Bütün bunlar, son yıllarda İtalya'da gelişmiş olsa da, henüz çok da gelişmemiş olan Avrupa mekansal kimliğinin güçlenmesine katkıda bulunmalıdır.
Elbette bunların hepsi arzu edilir şeyler, ancak Mario Draghi'den Roberto Vittori'ye kadar yetkili eleştirmenler, ESA'nın ve kısmen uzayla ilgilenen birçok Avrupa ve ulusal kuruluşun bürokratikleşmesinin, çıkar çatışmalarına ve maliyet tekrarlarına yol açtığını ve hiçbir şey değiştirilmediği takdirde de açmaya devam edeceğini vurguluyorlar. ESA'nın yapmakla yükümlü olduğu coğrafi iade uygulaması, yani her ülkenin Ajans'tan ortak fona yatırdığı paraya eşit miktarda endüstriyel sipariş geri ödemesi zorunluluğu, gecikmelere yol açmış ve her şeyden önce genel stratejiyi düzleştirmiştir.

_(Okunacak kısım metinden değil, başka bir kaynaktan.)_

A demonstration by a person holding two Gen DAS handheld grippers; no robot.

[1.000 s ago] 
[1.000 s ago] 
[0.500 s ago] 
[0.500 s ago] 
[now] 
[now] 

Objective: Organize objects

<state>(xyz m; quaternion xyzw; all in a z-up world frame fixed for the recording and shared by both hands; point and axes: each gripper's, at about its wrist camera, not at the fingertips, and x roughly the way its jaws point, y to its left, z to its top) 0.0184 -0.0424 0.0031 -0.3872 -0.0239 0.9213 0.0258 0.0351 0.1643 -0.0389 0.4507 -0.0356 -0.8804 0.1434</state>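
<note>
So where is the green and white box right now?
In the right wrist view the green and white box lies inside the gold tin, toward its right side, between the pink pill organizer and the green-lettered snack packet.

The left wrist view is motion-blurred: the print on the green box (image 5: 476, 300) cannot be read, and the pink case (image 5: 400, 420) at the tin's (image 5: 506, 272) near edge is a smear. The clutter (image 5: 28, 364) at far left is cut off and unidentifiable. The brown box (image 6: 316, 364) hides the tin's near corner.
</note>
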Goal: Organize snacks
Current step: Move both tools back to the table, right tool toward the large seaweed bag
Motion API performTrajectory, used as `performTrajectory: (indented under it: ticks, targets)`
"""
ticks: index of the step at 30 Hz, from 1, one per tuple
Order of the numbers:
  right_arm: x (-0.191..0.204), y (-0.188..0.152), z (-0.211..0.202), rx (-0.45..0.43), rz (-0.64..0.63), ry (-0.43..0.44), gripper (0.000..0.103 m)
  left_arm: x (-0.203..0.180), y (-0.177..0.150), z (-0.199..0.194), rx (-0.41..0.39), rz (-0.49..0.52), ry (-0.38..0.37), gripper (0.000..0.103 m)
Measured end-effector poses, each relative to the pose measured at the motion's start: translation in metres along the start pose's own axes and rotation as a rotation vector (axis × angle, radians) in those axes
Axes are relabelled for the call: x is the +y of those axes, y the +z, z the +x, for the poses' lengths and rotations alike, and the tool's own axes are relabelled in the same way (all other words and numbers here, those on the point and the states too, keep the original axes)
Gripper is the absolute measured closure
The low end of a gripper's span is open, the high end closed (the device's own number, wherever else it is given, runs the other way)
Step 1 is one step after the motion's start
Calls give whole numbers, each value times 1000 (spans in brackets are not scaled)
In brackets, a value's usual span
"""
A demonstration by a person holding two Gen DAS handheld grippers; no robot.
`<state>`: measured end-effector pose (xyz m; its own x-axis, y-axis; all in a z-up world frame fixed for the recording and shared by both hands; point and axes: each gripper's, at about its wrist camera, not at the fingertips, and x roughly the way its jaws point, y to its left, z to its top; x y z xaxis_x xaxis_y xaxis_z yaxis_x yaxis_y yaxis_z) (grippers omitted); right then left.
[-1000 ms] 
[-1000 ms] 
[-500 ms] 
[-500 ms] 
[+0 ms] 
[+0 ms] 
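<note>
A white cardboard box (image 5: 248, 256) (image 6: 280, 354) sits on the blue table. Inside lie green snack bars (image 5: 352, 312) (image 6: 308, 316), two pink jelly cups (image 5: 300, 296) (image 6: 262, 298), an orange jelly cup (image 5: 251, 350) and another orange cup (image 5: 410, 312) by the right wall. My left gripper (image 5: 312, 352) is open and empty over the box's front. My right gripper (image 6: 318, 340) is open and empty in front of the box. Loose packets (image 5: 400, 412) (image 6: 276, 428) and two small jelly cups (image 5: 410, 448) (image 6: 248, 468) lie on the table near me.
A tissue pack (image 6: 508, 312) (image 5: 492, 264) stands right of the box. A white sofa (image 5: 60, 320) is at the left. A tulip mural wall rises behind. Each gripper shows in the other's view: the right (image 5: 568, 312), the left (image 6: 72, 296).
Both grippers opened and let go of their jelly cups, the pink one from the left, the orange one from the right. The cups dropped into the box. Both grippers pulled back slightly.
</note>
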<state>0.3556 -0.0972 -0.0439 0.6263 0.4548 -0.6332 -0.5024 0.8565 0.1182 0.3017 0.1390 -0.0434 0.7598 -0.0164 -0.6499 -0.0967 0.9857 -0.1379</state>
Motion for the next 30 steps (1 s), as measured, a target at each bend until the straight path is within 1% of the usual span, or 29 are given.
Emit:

Avrupa'nın uzay alanında yenilenmesinin Kasım ayına kadar yapılması ve Uzay Bakanları'na sunulması gerekiyor. Bugüne kadar durumu yöneten liderlerin başarılı olup olmayacakları ise merak konusu.
Siyasi, ekonomik ve finansal olaylara ilişkin haberler ve görüşler.